**Task goal**
Those lines of the data that hold the word "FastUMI" are to be copied out.

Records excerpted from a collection
::::::
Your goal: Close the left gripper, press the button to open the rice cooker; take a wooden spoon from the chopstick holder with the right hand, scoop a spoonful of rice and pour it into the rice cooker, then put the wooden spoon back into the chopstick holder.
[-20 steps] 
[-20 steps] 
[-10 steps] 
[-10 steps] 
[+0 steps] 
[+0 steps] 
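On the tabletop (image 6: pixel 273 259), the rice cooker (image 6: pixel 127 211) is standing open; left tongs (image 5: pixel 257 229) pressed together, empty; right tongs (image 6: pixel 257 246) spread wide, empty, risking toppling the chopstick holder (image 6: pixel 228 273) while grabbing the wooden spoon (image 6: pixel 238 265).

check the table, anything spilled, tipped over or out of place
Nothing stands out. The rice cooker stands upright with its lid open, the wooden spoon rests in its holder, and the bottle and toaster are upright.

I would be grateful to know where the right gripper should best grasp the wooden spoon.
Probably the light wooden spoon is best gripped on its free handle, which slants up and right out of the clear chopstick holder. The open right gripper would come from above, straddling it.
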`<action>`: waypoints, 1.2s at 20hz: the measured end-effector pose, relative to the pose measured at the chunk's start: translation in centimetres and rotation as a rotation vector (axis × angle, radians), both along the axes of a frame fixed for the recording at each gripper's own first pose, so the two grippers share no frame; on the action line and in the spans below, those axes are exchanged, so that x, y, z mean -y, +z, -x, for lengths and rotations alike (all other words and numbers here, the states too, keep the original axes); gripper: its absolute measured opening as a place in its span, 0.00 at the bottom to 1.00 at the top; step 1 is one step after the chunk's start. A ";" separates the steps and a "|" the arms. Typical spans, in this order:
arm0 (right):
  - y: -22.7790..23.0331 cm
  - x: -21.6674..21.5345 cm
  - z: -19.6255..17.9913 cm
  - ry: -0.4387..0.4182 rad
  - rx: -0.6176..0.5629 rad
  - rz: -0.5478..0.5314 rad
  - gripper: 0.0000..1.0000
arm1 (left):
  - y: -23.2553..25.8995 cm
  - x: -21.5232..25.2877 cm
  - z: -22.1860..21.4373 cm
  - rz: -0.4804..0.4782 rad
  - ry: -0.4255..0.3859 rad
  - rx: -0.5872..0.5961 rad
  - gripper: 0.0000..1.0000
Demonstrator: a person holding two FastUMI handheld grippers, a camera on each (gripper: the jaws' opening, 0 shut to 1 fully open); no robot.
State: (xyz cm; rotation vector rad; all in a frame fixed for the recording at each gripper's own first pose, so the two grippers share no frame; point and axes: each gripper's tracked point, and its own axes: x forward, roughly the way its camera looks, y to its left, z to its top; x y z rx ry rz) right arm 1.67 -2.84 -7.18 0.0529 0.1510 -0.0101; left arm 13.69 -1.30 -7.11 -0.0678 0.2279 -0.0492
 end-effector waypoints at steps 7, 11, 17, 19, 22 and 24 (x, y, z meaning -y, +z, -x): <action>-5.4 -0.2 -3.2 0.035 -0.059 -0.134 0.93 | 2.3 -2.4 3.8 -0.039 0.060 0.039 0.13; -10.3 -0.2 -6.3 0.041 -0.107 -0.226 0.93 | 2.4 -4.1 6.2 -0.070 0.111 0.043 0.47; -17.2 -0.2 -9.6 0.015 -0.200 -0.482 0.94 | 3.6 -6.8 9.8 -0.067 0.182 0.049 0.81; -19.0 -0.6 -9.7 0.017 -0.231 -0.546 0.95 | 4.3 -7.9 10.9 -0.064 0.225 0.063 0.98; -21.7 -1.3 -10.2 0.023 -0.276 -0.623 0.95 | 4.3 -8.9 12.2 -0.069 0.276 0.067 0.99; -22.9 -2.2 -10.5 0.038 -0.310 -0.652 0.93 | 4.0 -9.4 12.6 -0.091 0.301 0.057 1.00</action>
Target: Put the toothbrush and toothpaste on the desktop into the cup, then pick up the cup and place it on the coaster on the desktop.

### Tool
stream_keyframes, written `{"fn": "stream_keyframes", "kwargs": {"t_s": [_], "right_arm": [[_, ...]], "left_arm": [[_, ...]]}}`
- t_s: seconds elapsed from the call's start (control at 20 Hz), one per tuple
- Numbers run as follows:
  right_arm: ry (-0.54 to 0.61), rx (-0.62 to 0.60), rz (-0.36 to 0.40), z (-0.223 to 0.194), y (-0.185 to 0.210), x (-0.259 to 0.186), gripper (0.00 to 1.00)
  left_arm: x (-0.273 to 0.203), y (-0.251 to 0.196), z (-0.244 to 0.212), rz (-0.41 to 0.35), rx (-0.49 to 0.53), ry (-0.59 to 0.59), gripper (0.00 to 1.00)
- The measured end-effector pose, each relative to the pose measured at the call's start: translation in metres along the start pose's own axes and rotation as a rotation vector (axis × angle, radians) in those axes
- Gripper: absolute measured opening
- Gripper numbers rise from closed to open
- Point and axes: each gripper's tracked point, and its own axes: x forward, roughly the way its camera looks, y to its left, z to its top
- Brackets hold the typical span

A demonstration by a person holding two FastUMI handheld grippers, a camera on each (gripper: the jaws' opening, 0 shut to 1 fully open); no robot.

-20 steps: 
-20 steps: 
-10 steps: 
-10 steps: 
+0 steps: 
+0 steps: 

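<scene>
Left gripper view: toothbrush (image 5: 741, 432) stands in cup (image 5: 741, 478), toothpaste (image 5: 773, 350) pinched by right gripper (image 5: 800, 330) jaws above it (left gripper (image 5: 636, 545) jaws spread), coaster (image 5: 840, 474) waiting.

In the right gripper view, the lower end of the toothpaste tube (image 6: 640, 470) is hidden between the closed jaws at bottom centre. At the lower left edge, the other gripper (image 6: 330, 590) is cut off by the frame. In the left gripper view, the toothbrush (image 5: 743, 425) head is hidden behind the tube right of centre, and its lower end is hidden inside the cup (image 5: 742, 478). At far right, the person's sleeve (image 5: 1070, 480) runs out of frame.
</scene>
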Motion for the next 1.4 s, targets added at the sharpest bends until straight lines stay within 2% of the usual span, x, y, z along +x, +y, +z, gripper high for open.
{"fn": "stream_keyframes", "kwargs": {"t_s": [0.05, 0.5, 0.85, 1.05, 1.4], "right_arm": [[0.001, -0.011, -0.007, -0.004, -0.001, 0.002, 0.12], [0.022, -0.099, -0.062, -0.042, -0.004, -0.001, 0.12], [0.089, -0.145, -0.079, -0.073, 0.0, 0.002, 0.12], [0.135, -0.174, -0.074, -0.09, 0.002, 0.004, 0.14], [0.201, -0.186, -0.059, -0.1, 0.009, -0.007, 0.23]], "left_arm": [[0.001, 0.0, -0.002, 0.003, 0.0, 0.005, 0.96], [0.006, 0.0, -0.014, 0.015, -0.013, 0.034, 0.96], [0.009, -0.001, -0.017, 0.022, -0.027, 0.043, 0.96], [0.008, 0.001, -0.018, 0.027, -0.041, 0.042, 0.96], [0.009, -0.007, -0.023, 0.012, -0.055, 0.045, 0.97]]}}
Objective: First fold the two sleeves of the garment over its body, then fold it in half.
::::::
**Result**
Demonstrator: a person holding two FastUMI handheld grippers, a camera on each (gripper: the jaws' opening, 0 shut to 1 fully open); no robot.
A demonstration by a person holding two FastUMI handheld grippers, a camera on each (gripper: the jaws' opening, 0 shut to 1 fully open); no robot.

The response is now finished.